What are James Thurber's most famous cartoons?

Thurber's cartoons are characterized by their deceptively simple, wobbly line drawings—sketches that look almost childlike but carry enormous comic force. His most iconic subjects are bewildered, put-upon men; large, commanding women; and blissfully contented dogs. Many of his cartoons appeared in The New Yorker and were collected in books such as The Seal in the Bedroom (1932) and Men, Women and Dogs (1943). E. B. White famously championed Thurber's drawings, recognizing their artistic merit when others dismissed them as mere doodles.

Was James Thurber blind?

Thurber lost his left eye at age six when his brother accidentally shot him with a toy arrow during a game of William Tell. The injury was improperly treated, and over the following decades sympathetic ophthalmia gradually destroyed the vision in his remaining eye as well. By the late 1940s he was effectively blind and could no longer draw. He continued writing by dictating his work, and his prose output remained substantial—though his humor grew noticeably darker in his final years.

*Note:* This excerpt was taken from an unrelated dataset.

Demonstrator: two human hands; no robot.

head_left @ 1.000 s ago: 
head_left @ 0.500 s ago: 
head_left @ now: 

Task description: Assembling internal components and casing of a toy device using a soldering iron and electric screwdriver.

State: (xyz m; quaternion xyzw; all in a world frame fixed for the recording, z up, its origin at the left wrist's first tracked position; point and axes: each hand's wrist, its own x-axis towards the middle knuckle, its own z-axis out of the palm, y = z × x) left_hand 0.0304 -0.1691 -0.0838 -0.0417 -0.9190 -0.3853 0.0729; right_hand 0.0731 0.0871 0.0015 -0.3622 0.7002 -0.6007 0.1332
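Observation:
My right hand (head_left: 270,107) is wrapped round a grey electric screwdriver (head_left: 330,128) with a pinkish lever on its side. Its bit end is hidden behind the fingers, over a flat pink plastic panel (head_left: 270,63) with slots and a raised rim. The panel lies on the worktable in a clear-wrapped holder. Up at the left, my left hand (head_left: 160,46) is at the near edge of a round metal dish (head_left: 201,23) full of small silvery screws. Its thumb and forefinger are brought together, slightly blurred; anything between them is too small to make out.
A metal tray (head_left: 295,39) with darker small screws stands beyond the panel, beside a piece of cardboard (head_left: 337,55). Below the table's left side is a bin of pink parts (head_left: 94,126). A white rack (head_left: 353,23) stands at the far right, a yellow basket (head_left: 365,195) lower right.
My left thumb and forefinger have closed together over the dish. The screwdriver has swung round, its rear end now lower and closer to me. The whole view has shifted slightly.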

His progressive blindness is one of the most poignant aspects of his biography, given how central both writing and drawing were to his creative identity.

What are James Thurber's other famous works?

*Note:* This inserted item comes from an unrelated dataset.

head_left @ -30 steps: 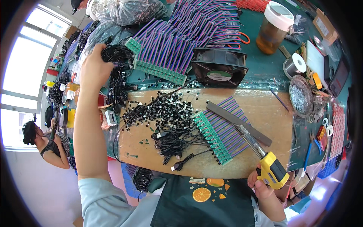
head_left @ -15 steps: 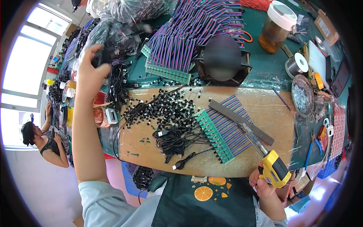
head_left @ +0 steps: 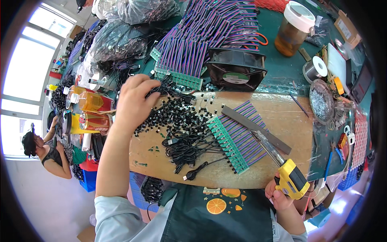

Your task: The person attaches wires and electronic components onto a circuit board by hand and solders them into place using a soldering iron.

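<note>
My left hand (head_left: 135, 101) is closed on a bundle of black cables (head_left: 171, 92), just above a heap of small black connectors (head_left: 177, 115) on the brown board. In my right hand (head_left: 278, 195) is a yellow soldering gun (head_left: 293, 179), its metal barrel pointing up and left. The barrel's tip meets or overlaps a dark flat bar (head_left: 258, 129); contact is unclear. The bar lies across a strip of green circuit boards (head_left: 229, 145) with purple and blue wires. Left of that strip, black USB cables (head_left: 183, 151) sit coiled, some running to the strip's edge.
Behind the board stand a black fan (head_left: 237, 70) and a large stack of wired green boards (head_left: 179, 78). A lidded jug (head_left: 294, 28), solder spool (head_left: 315, 69) and round dish (head_left: 321, 101) are at right. Drink bottles (head_left: 90, 101) stand left; beyond them sits another person (head_left: 54, 151).
My left hand has come right and down from the far-left pile, bringing black cables over the connector heap. My right hand and the soldering gun have stayed nearly still.
</note>
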Available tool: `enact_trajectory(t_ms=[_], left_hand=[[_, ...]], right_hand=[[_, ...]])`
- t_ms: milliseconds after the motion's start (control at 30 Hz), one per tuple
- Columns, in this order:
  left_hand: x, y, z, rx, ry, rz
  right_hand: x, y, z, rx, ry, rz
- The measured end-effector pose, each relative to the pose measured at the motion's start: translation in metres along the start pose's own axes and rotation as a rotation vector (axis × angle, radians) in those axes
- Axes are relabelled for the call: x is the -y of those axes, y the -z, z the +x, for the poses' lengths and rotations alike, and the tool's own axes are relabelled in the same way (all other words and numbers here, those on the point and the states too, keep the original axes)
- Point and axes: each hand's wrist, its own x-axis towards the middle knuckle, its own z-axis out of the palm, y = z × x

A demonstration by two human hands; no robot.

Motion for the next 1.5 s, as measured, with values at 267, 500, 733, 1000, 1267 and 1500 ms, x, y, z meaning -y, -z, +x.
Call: enact_trajectory(t_ms=[267, 500, 733, 1000, 1267, 1500], left_hand=[[-0.005, -0.045, 0.033, -0.043, 0.462, 0.037], [0.003, -0.04, 0.034, -0.299, 0.544, -0.741], [-0.032, 0.023, 0.019, -0.445, 0.371, -1.023], [-0.103, 0.061, -0.043, 0.095, 0.062, -0.469], [-0.165, -0.002, -0.088, 0.362, -0.049, -0.815], [-0.17, -0.013, -0.092, 0.38, -0.087, -0.818]], right_hand=[[0.002, -0.002, 0.001, -0.012, -0.024, 0.024], [-0.002, -0.002, 0.0, -0.023, -0.01, -0.031], [-0.001, 0.0, -0.002, 0.021, 0.0, -0.039], [0.003, 0.001, 0.0, -0.022, -0.05, -0.267], [0.029, -0.047, 0.051, 0.278, 0.123, -0.503], [0.031, -0.067, 0.062, 0.147, 0.177, -0.542]])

Beyond The Secret Life of Walter Mitty, Thurber's notable works include the memoir My Life and Hard Times (1933), widely considered the finest American humor book since Mark Twain; the stories "The Catbird Seat," "The Night the Bed Fell," and "The Dog That Bit People"; the Broadway play The Male Animal (1940), co-written with Elliott Nugent; and The Thurber Carnival (1945), a career anthology. His children's book The 13 Clocks (1950) is regarded as a minor classic of fantasy literature.

What is James Thurber's connection to Columbus, Ohio?

Thurber was born and raised in Columbus, Ohio, and the city—with its ordinary midwestern rhythms, eccentric neighbors, and domestic comedies—provided the raw material for much of his best writing. My Life and Hard Times draws almost entirely on his Columbus childhood and family, immortalizing episodes like the night the bed fell and the day the dam supposedly broke. Ohio State University, where Thurber was an indifferent student, also figures prominently in his work. Columbus has honored him with the Thurber House, his restored boyhood home, which now serves as a literary center and museum.

What is James Thurber's humor style?

Thurber's humor is built on the gap between the heroic inner life and the deflating realities of the everyday world—particularly the domestic world of marriage, errands, and social obligation. His men are bewildered, ineffectual dreamers; his women are brisk, commanding, and frequently terrifying. His prose style is deceptively simple, with a conversational ease that masks careful craftsmanship. He blends autobiography, fantasy, and social satire, often within a single piece, and his best work achieves a tone that is simultaneously hilarious and melancholy. Dorothy Parker once called him "the greatest American humorist since Mark Twain."